Aim of the exercise —
Every line below that includes the word "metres" needs to be copied.

Given data —
○ ○ ○
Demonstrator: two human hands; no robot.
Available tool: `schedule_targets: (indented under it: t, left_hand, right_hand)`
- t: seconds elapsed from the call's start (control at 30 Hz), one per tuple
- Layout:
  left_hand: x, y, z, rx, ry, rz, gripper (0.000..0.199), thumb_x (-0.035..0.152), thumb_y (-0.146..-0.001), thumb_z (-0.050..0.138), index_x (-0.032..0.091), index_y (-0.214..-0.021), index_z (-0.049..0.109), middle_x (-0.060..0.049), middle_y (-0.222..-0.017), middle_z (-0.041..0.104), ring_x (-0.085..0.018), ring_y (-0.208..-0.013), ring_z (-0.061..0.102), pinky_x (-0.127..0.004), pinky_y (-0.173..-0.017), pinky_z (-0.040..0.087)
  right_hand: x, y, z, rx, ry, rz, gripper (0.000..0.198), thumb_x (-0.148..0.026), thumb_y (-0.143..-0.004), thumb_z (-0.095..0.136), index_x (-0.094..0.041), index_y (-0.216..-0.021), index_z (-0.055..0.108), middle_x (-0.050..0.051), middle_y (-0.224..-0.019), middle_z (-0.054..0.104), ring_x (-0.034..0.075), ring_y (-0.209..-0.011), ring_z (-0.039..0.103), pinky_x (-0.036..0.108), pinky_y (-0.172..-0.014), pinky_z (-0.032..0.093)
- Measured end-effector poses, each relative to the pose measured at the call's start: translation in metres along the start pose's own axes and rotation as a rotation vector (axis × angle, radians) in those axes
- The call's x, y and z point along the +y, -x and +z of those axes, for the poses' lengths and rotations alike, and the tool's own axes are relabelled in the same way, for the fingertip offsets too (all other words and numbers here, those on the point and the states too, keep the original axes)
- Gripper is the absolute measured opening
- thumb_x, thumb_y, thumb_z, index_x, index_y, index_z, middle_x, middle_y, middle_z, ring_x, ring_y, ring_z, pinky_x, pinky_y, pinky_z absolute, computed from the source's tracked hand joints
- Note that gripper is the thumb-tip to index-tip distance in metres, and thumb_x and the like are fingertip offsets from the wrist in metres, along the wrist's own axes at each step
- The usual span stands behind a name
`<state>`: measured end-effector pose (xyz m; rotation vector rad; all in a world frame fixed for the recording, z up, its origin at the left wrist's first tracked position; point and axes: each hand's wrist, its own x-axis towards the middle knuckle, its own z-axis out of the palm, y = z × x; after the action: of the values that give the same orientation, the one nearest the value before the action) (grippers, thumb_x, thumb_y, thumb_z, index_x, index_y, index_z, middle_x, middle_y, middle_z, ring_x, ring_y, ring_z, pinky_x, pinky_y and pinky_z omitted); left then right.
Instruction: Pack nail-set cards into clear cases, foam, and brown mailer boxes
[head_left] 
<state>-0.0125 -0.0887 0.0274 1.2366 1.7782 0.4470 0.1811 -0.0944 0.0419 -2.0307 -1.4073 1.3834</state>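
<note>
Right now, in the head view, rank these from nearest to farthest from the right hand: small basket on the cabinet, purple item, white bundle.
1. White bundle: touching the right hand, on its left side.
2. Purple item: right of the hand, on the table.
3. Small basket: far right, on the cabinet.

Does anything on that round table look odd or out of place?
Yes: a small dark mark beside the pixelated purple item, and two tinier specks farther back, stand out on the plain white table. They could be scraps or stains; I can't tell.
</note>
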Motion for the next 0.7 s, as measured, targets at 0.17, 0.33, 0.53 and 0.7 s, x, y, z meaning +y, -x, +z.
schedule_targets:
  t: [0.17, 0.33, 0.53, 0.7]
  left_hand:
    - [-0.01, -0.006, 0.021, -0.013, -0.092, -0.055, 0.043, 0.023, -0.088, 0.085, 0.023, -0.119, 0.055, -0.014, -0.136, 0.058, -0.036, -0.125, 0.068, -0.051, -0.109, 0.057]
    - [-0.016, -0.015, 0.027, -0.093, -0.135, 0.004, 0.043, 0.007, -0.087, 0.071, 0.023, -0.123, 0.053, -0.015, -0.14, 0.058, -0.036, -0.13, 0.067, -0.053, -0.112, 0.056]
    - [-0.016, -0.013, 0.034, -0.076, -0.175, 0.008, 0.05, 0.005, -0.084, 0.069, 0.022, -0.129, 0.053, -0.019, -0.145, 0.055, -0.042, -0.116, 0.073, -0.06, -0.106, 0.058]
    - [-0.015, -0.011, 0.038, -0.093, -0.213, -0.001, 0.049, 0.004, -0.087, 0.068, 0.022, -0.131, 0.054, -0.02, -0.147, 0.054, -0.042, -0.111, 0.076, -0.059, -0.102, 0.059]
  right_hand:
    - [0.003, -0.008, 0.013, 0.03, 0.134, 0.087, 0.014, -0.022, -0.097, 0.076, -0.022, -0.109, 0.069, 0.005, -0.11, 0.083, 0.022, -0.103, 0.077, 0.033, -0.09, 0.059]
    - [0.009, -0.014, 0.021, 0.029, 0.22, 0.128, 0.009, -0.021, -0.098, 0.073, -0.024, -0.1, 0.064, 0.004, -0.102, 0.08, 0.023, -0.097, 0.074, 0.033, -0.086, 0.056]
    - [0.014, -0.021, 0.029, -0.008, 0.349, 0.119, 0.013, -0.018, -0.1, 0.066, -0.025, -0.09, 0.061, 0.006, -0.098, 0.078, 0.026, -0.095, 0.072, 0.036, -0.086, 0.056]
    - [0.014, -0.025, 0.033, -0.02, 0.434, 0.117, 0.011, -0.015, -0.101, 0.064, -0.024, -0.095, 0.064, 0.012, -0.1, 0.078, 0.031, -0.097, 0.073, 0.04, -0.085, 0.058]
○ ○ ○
Solution to the exercise —
- Measured end-effector poses, each relative to the pose measured at the call's start: translation in metres along the start pose's own axes and rotation as a rotation vector (axis × angle, radians) in those axes
- Note that gripper is the thumb-tip to index-tip distance in metres, and thumb_x and the like are fingertip offsets from the wrist in metres, along the wrist's own axes at each step

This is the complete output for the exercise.